Very glad to hear this has a happy ending! Hopefully this is a wake up call to everyone regarding their dogs. Recently I've been taking mine to work with me but most people don't have that option. My biggest fear with break-ins is that they take the dogs. Everything else is replaceable.


----------



## Black Rabbit (Nov 14, 2009)

I know what you mean, I would die if my boys were taken. Ryan wants another American Bulldog to guard the property. No one in their right mind would walk into our yard when Mack Truck was here.


----------



## motocross308 (Oct 5, 2010)

woohoo happy overstuffed ending!


----------



## Chinadog (Sep 14, 2009)

kg420 said:


> Bogart was inside with the room mate and Ri was in the dog run. Any who Thank you all for passing it around and sharing, some one called and said they saw her and sure enough when she went to check out the dog it was her. She is now home safe but is totally bloated. Someone thought she was starving and way over fed her. Poor thing looks sad with a swollen belly but she's glad to have her mommy back :woof:


someone was home and her dog still got stolen? Thats crazy... Im so glad shes back home!


----------



## performanceknls (Apr 4, 2009)

Good thing they got her back how scary!


----------



## Lex's Guardian (Aug 8, 2009)

YAAAYYY! Glad she's safe... Maybe that's an omen she should get outta Vegas.


----------



## ThaLadyPit (Oct 12, 2008)

Glad to know that Riley's home safe now!! Thanks Krystal for helping to get the word out there and alert us all so we could spread the word as well.


----------



## Saint Francis (Jun 2, 2010)

Awesome, awesome news!!! How traumatic for Megan and Riley...and now time for some alone time with eachother This is why I don't trust fences, or people, and don't get me started on the electric fence crap Great news!!! Thanks St. Francis


----------



## PerfectPit (Aug 2, 2010)

So glad Riley made it home safe.


----------



## Black Rabbit (Nov 14, 2009)

Thank you all so much I know they both appreciate it


----------



## Saint Francis (Jun 2, 2010)

kg420 said:


> Thank you all so much I know they both appreciate it


Good work Krystal, I should have said so earlier, but better late than never right?


----------



## Black Rabbit (Nov 14, 2009)

Thank you :hug:


----------



## Blue_Nose_Bella (Jan 16, 2011)

YAY!!! Glad she is home!! Little OVER stuffed PIG bull LOL!! Great news ! What about the person that took her? Is the police involved and is anything being done to the dog nappers?


----------



## Firehazard (Dec 4, 2009)

Glad shes home alright  up: wheewhhooooo RileyRoo!!! That does sound like its time to :flush: vegas LOL 
:clap: KG your a great friend to have obviously  hatsoff........

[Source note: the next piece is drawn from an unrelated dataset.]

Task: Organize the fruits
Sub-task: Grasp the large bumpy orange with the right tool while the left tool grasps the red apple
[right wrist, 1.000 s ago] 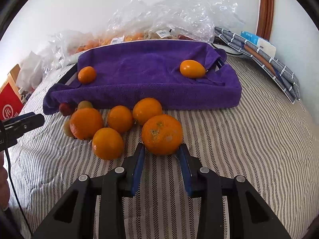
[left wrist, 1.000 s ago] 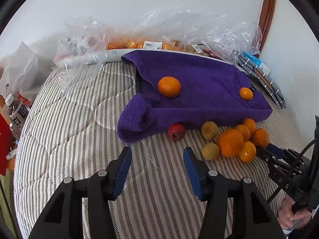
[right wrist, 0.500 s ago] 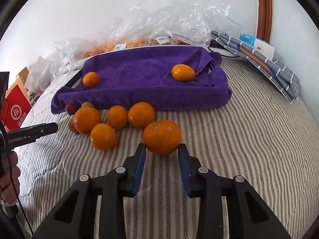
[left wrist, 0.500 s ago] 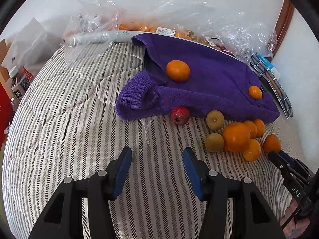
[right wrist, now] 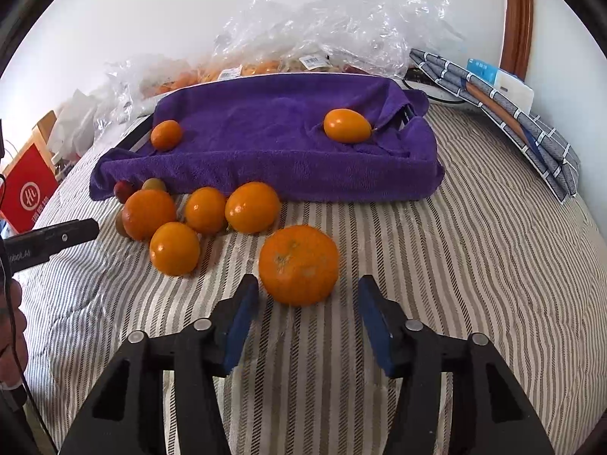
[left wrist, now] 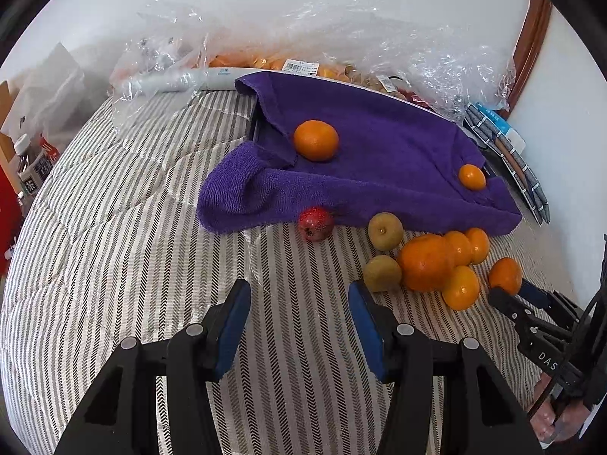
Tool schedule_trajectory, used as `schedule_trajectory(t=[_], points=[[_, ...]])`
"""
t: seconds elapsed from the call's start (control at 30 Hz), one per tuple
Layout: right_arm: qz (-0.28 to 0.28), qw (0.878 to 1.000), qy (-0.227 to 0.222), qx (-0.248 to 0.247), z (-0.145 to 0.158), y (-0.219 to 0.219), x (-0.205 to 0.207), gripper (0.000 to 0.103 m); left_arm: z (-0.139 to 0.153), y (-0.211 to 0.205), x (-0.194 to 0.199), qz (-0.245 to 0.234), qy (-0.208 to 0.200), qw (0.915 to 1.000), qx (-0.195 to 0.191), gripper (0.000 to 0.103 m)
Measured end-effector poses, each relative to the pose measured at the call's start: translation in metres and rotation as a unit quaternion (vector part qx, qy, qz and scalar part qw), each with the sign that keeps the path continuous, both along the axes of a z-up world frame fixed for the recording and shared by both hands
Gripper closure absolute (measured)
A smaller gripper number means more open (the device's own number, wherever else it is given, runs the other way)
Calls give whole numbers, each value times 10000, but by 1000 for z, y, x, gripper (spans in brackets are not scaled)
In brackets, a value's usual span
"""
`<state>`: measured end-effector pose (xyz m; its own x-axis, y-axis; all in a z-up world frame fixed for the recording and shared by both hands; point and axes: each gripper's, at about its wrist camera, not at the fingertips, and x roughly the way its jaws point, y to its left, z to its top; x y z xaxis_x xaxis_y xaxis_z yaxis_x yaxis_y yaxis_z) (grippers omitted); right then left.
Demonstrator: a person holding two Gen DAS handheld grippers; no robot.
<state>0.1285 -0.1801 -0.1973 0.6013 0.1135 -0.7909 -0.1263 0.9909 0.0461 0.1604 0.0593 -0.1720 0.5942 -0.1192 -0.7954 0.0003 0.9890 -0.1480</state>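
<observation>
A purple towel (right wrist: 288, 140) covers a tray on the striped bed and holds two oranges (right wrist: 347, 126), (right wrist: 165, 134). A cluster of oranges (right wrist: 205, 210), two green-brown fruits (left wrist: 385, 231) and a red fruit (left wrist: 315, 223) lie in front of it. One large orange (right wrist: 299, 264) lies apart on the bed, just ahead of my right gripper (right wrist: 308, 316), which is open and not touching it. My left gripper (left wrist: 299, 324) is open and empty, short of the red fruit. The right gripper also shows in the left wrist view (left wrist: 512, 297).
Clear plastic bags of fruit (right wrist: 303, 38) lie behind the towel by the wall. Folded grey cloths (right wrist: 504, 113) lie at the right. A red box (right wrist: 28, 193) and bottles (left wrist: 32, 167) stand past the bed's left edge.
My right gripper has opened and drawn back, leaving the large orange on the bed. My left gripper has moved closer to the fruits.
</observation>
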Motion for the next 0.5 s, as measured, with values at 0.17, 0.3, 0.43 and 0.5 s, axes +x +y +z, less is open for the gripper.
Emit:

I had my door kicked in and puppies stolen and I thought it was some wandering crackhead, LOL, it WAS.. MY effin cousin came up from Oklahoma twacked out and kicked my door in stole my pups, played my xbox, and ate my food.. Answered the door when BigMike came by which was his downfall.. My own cousin.. LOL

Turks brother was stolen out of a yard that contains boston terriers and the cousin of the man said he must of dug out... LOL 

:flush: dumb people you dont need em......


----------



## Lex's Guardian (Aug 8, 2009)

Firehazard said:


> Glad shes home alright  up: wheewhhooooo RileyRoo!!! That does sound like its time to :flush: vegas LOL
> :clap: KG your a great friend to have obviously  hatsoff........
> 
> *I had my door kicked in and puppies stolen and I thought it was some wandering crackhead, LOL, it WAS.. MY effin cousin came up from Oklahoma twacked out and kicked my door in stole my pups, played my xbox, and ate my food.. * Answered the door when BigMike came by which was his downfall.. My own cousin.. LOL
> ...


OH MY LORD!! Are you kidding me? Not only steal pups but play your XBOX & eat your food?!? I have a crack head cousin too (literally) but she's sitting in jail for another 6 years or so...


----------



## Black Rabbit (Nov 14, 2009)

Dang, freaking crackheads!!!!! Poor pups, that's just horrible.


----------



## Firehazard (Dec 4, 2009)

you forgot... and answered my door ... :hammer: freakin crackheads.. Yeah they dont ever change not even when "rehabilitated" LOL 

I know right Krystal.. I found them later they were in E.Oklahoma and had been rolled "God" knows how many times all them twackheads out there they were supreme hog dogs and couldnt be kept in any other fashion by the time I found my pup they were 2.. Everyone was waiting on me to take my dogs it was real quiet... Cause they knew if anyone talk I had brought my pooperscooper  handle it quick .. I liked the fact that the dogs ate better than the people did <<(LOL) I liked how the dogs looked and besides dino who only had one eye the 3 dogs were AWESOME pig dogs and one in which was supposed to "relegedly" <<LOL)) to condition playfully with Ch Chewy.. Stolen dogs go places.. Just as good ol' Eli .. .. Boudreaux knew who took his dog we all do at some point and usually its someone close enough to trust even very close...... effin people...


----------



## Black Rabbit (Nov 14, 2009)

Yea people suck. Marley was stolen from me a few years ago by someone I thought was my friend. I went right over there and told him "load up" and he was in the truck with the quickness. The stupid guy even tried to call him back and he just laid on the floor board of the truck and didn't move. I can't even imagine why the heck he wanted Marley in the first place, other than he's the most awesome party animal ever  LOL @ stealing a neutered mutt


----------



## Pacifico23 (Jan 3, 2010)

This is so tragic, can't bilieve people. I would go Michael Douglas in Falling down on those poeple. This is why my dogs stay indoors at night (in my room) and when I leave. I would never feel comfortable leaving my dogs in a backyard overnight or for long periods.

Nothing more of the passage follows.